* [Exercise input]:
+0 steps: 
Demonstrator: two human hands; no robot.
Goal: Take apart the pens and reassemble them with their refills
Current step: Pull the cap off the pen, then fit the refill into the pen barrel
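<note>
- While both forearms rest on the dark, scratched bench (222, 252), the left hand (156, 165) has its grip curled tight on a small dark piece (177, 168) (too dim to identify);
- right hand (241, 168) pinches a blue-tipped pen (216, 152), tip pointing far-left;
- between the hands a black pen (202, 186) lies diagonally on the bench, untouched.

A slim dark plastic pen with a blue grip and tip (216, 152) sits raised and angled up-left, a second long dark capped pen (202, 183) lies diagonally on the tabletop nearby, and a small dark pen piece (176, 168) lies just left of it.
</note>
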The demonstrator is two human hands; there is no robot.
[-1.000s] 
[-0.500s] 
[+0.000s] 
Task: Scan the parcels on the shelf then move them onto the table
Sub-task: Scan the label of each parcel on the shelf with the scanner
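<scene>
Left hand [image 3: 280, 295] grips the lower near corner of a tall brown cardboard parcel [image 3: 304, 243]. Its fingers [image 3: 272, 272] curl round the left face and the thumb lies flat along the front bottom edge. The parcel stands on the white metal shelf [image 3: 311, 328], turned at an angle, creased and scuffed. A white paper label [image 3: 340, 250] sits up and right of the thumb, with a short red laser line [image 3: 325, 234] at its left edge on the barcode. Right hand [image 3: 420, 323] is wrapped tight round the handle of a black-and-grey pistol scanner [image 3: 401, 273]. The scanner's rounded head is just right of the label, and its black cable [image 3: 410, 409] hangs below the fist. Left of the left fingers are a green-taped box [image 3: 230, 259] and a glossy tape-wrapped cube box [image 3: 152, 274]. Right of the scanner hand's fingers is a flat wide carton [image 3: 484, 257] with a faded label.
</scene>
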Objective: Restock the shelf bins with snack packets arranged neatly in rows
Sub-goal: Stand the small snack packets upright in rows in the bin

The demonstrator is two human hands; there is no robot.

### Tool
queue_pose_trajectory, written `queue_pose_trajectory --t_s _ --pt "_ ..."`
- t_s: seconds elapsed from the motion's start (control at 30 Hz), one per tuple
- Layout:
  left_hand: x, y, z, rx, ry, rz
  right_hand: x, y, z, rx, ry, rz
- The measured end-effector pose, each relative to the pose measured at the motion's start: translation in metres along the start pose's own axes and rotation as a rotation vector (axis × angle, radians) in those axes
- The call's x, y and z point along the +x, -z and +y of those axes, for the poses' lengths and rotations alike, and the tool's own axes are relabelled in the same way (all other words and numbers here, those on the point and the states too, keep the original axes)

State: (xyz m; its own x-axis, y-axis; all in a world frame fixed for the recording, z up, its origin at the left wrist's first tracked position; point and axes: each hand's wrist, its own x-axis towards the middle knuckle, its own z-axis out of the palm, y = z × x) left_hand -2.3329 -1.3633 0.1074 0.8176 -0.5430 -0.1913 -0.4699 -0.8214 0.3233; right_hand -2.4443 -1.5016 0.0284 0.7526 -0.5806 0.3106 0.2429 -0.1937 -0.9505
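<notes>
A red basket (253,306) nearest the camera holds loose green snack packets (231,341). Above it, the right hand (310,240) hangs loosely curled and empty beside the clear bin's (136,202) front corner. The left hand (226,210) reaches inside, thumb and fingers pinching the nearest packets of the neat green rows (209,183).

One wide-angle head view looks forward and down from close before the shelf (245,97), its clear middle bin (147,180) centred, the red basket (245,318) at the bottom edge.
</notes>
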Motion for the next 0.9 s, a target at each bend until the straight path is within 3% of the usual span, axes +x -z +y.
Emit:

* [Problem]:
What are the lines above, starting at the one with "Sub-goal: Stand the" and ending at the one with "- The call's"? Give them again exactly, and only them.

* [Task answer]:
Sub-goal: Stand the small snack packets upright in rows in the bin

The demonstrator is two human hands; there is no robot.

### Tool
queue_pose_trajectory, written `queue_pose_trajectory --t_s _ --pt "_ ..."`
- t_s: seconds elapsed from the motion's start (control at 30 Hz), one per tuple
- Layout:
  left_hand: x, y, z, rx, ry, rz
  right_hand: x, y, z, rx, ry, rz
- The measured end-effector pose, each relative to the pose measured at the motion's start: translation in metres along the start pose's own axes and rotation as a rotation vector (axis × angle, radians) in those axes
- The call's x, y and z point along the +x, -z and +y of those axes, for the poses' lengths and rotations alike, and the tool's own axes are relabelled in the same way (all other words and numbers here, those on the point and the states too, keep the original axes)

Nothing further is required for this answer.